Конечно, это был страшный провал – в основном из-за твоего вмешательства. За прошедшие годы я понял, что планы у меня были глупые, наверное, даже опасные. На создание Аниз и Фелл ушел более слабый материал, чем на тебя, но они показали себя сильнее, чем я даже мог себе представить. И вот что заставило меня задуматься: почему я окружаю себя низшими? Так поступают все вампиры – от естественного страха перед теми, кто сильнее. В сообществе вампиров есть только две ступени: хозяин и раб. Не быть одним – значит быть другим, и мы стараемся гарантировать, что наши порождения будут слугами. Мы редко заражаем тех, кто проявляет признаки внутренней силы, разума и честолюбия, которые в свое время могут привести владельца в Нобли. Чтобы вампир проявил волю и заявил претензии на место в иерархии, он должен разорвать путы своего Создателя. Мало кто из нас согласен заплатить за прекращение одиночества прекращением существования.

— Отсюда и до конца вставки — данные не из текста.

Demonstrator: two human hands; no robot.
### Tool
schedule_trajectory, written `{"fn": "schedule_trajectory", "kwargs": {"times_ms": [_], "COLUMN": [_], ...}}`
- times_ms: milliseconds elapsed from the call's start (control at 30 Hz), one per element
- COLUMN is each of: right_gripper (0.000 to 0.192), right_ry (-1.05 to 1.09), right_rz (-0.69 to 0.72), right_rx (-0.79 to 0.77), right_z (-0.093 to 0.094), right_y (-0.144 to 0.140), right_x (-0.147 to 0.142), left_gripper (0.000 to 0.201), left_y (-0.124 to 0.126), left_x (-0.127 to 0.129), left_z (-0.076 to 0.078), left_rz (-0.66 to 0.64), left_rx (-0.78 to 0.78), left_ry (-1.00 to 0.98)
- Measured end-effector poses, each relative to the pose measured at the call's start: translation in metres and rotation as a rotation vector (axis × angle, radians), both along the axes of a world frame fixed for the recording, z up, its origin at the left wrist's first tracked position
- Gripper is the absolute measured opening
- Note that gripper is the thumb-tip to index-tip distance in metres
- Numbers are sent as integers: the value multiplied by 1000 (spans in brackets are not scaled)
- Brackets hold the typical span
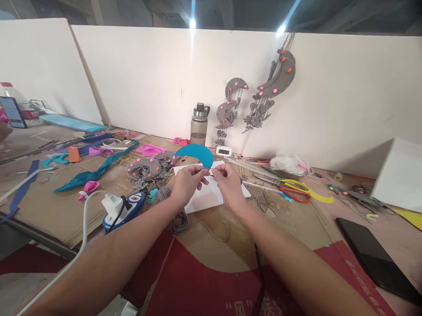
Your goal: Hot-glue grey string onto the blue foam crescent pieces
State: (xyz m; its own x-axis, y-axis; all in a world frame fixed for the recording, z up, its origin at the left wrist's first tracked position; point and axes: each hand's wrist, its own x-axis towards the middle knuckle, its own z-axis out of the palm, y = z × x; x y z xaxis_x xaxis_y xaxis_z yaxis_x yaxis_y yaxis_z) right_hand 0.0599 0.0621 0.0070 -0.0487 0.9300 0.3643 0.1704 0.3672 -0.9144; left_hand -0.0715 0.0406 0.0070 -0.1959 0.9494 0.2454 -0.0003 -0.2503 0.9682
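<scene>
The left hand (187, 181) and the right hand (228, 182) are meeting over a white rectangular foam board (209, 198), fingers curled and pinching together at the lower tip of a blue crescent-shaped foam cutout (196, 154) (it is arching up and leftward above the knuckles). Red-and-yellow-handled scissors (296, 190) are lying to the right, a grey translucent water bottle (199, 124) is standing behind.

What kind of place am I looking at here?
Likely a craft workbench: grey crescent mobiles hang on the white partition, scissors and cut foam scraps lie about, and both hands hold a blue crescent.
</scene>
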Motion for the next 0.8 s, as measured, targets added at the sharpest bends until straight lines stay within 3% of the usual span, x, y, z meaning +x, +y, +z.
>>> {"fn": "schedule_trajectory", "kwargs": {"times_ms": [500,800], "right_gripper": [22,17], "right_ry": [77,178], "right_rz": [14,35], "right_rx": [-39,-154], "right_z": [-6,1], "right_y": [6,2], "right_x": [1,-2], "left_gripper": [23,24], "left_y": [-6,-8], "left_x": [7,9], "left_z": [3,2], "left_rz": [-68,-134], "left_rx": [-38,-29], "left_ry": [-157,-218]}}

– Ты же не убил Панглосса.
Морган на миг замолчал. На его лице ничего нельзя было прочесть.
– Панглосса не надо было убивать. Когда пришло время, он признал мое превосходство. Он отказался от власти надо мной за право продолжать существование. Я повторю снова: наше общество – общество хозяев и рабов. Вот почему за все пятьсот лет с тех пор, как я вырвал у него вожжи, Панглосс так и не смог мне реально повредить.
– Может быть, потому, что он тебя любил.
Морган рассмеялся лающим невеселым смехом.

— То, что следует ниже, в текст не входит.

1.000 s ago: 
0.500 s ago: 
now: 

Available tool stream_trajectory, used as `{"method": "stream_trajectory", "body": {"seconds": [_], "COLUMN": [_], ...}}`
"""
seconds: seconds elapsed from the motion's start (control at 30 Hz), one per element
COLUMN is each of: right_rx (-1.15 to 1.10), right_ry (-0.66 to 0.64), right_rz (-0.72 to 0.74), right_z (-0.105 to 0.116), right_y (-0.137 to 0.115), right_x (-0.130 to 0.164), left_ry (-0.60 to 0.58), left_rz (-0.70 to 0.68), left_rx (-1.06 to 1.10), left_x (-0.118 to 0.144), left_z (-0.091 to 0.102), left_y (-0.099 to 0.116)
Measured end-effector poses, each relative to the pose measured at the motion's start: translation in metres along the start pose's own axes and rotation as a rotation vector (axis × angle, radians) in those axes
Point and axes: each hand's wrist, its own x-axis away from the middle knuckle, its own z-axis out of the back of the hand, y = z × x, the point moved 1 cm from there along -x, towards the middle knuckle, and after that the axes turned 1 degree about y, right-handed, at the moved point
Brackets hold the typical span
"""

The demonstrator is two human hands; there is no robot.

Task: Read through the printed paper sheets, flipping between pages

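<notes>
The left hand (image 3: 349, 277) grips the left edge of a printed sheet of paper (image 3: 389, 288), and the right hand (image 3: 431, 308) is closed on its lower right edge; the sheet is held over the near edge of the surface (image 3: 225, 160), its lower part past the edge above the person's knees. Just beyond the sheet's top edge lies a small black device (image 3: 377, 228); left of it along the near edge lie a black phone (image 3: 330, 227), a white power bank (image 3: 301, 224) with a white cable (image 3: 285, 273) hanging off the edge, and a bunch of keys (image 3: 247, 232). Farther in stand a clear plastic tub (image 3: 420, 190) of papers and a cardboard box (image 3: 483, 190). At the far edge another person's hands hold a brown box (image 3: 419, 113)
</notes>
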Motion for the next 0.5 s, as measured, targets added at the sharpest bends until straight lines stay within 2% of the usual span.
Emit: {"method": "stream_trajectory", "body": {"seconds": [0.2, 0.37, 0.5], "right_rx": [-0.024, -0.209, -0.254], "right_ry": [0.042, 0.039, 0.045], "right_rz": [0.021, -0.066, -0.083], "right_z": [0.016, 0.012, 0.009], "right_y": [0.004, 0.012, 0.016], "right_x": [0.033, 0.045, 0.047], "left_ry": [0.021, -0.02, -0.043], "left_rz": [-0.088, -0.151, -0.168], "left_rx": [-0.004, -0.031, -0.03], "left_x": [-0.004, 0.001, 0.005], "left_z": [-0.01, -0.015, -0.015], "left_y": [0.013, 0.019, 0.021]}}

– Его последние слова были о тебе.
Морган не удивился, но принял это как должное.
– Значит, он умер?
– Тот Панглосс, которого ты знал, больше не существует.
Морган пожал плечами.
– Он меня больше не интересует. Меня интересуешь ты. В тебе я нашел силу, которой нет ни у кого из моего рода. В тебе есть свежесть, витальность, которая меня невероятно воодушевляет. Может быть, меня вдохновляет твоя невозможная молодость – по меркам энкиду.Но когда я смотрю на тебя, когда я с тобой, у меня такое чувство, что мир пересоздан заново, а я – его завоеватель.
– К чему ты клонишь?
– Только к тому, что у меня было много невест – но мне еще предстоит избрать себе королеву. – Морган протянул руку к мигающим огням, уходящим во все стороны за горизонт. – Мы можем править миром и людей, и вампиров – ты и я. С твоим иммунитетом к серебру и дневному свету мы будем непобедимы. Каждый Нобль будет вынужден присягнуть нам на верность и склониться перед нашей волей. Нам не будет преград. Мы будем править вечно.
–Почему это ты решил, что я соглашусь?
– Я не решал. Но что тебе еще делать?
– Я могу тебя убить.
– А потом что? Выйдешь замуж? Заведешь детей? Станешь готовиться к счастливой старости? Если ты меня убьешь, разве ты станешь прежней Дениз Тори? Когда меня не станет, что будет смыслом твоего существования? Будешь бессмысленно убивать вампиров только ради привычки? Или сдашься Ennui, как Панглосс?